Caffeine is great for keeping us alert, there’s no denying it. But there’s one little problem: caffeine’s effects on sleep. But how much of a problem is it, really? Let’s get to the bottom of it.

Does coffee keep you awake?

First things first: why do we consume caffeine to keep us awake? How does it work?

Well, caffeine is a completely natural substance that comes from plants and is used in a variety of food products including tea, coffee, cola, energy drinks and chocolate.

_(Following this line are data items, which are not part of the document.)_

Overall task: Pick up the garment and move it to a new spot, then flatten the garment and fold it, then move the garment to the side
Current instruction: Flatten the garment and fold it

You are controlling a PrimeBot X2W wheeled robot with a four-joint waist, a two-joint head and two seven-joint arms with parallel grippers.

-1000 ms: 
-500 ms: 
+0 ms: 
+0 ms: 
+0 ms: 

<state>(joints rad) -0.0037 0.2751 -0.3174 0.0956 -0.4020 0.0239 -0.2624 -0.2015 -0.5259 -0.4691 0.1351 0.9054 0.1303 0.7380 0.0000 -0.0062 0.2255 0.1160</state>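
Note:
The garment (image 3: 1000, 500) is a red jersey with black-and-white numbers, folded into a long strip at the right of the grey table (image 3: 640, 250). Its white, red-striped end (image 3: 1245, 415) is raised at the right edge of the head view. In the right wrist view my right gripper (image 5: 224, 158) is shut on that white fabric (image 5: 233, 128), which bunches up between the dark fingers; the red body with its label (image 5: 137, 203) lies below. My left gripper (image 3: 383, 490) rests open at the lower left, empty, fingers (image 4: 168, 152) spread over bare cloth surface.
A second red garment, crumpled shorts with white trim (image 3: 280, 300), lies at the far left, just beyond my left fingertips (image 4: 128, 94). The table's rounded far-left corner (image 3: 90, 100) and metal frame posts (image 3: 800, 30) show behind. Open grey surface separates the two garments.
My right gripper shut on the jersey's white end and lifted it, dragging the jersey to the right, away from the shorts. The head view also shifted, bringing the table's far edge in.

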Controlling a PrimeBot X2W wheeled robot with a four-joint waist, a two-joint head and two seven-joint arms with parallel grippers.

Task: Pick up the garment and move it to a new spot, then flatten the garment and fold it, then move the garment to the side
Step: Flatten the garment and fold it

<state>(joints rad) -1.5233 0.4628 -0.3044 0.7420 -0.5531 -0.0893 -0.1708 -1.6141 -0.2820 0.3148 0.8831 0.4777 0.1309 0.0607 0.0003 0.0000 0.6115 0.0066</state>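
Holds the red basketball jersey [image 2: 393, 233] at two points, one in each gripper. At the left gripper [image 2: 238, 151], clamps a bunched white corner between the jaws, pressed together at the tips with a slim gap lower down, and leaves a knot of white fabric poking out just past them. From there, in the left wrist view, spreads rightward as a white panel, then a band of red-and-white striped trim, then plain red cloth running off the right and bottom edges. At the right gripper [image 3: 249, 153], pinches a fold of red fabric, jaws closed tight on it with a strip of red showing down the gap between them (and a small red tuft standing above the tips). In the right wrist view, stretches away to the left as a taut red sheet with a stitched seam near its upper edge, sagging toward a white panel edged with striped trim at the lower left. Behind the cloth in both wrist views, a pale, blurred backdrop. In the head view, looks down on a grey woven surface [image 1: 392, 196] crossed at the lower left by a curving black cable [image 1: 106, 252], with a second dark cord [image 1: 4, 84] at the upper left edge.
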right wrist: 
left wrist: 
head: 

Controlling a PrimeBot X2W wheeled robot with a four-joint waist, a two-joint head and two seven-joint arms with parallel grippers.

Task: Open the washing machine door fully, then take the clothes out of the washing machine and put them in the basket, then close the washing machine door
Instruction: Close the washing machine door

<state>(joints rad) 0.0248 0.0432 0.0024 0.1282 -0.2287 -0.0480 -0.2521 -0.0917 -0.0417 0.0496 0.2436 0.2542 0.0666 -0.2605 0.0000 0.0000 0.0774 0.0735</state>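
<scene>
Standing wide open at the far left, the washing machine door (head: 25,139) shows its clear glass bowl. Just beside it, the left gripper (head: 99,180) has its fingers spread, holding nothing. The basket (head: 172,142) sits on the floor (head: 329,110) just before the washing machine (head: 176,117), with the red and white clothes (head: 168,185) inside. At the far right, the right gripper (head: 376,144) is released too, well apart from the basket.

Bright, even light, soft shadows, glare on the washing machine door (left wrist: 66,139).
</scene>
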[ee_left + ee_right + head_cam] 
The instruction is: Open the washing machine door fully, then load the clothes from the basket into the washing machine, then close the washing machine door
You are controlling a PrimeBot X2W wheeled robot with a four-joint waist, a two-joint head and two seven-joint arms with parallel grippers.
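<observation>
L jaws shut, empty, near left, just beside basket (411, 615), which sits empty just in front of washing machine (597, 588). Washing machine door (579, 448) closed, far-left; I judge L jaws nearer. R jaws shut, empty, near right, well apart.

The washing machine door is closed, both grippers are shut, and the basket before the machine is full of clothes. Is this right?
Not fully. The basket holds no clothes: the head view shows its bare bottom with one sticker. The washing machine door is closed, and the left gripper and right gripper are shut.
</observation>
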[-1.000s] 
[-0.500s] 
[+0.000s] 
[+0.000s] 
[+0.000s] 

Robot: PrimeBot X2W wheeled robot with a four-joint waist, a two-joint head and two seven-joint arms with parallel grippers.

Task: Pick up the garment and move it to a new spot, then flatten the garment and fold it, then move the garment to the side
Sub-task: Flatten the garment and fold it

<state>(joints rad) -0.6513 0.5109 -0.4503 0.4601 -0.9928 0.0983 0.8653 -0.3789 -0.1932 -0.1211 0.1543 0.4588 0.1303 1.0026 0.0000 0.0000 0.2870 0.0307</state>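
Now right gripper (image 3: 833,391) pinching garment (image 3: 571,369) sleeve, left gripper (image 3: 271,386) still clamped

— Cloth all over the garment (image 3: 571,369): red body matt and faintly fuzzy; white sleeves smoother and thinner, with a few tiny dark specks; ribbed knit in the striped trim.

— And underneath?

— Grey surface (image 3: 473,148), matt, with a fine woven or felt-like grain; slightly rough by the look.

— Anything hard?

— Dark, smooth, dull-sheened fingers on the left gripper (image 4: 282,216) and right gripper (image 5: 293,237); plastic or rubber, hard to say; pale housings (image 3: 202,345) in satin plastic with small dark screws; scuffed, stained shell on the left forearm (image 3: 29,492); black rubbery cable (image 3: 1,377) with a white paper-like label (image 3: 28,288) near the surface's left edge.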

As you’re probably already aware if you’re a coffee drinker, caffeine can help to keep us alert. That’s because caffeine is a stimulant. In fact, to get technical about it, caffeine acts as an adenosine receptor antagonist. 

In simpler terms, adenosine is a substance that’s created in the brain, and when it binds to adenosine receptors, it slows down your nerve cell activity – which can make you feel sleepy.

Caffeine basically tricks your adenosine receptors. To your nerve cells, caffeine and adenosine look the same. So caffeine blinds to the adenosine receptors, but instead of slowing down nerve cell activity, it speeds it up. That means that you start to feel more awake – which is why so many of us reach for a cup of coffee first thing in the morning!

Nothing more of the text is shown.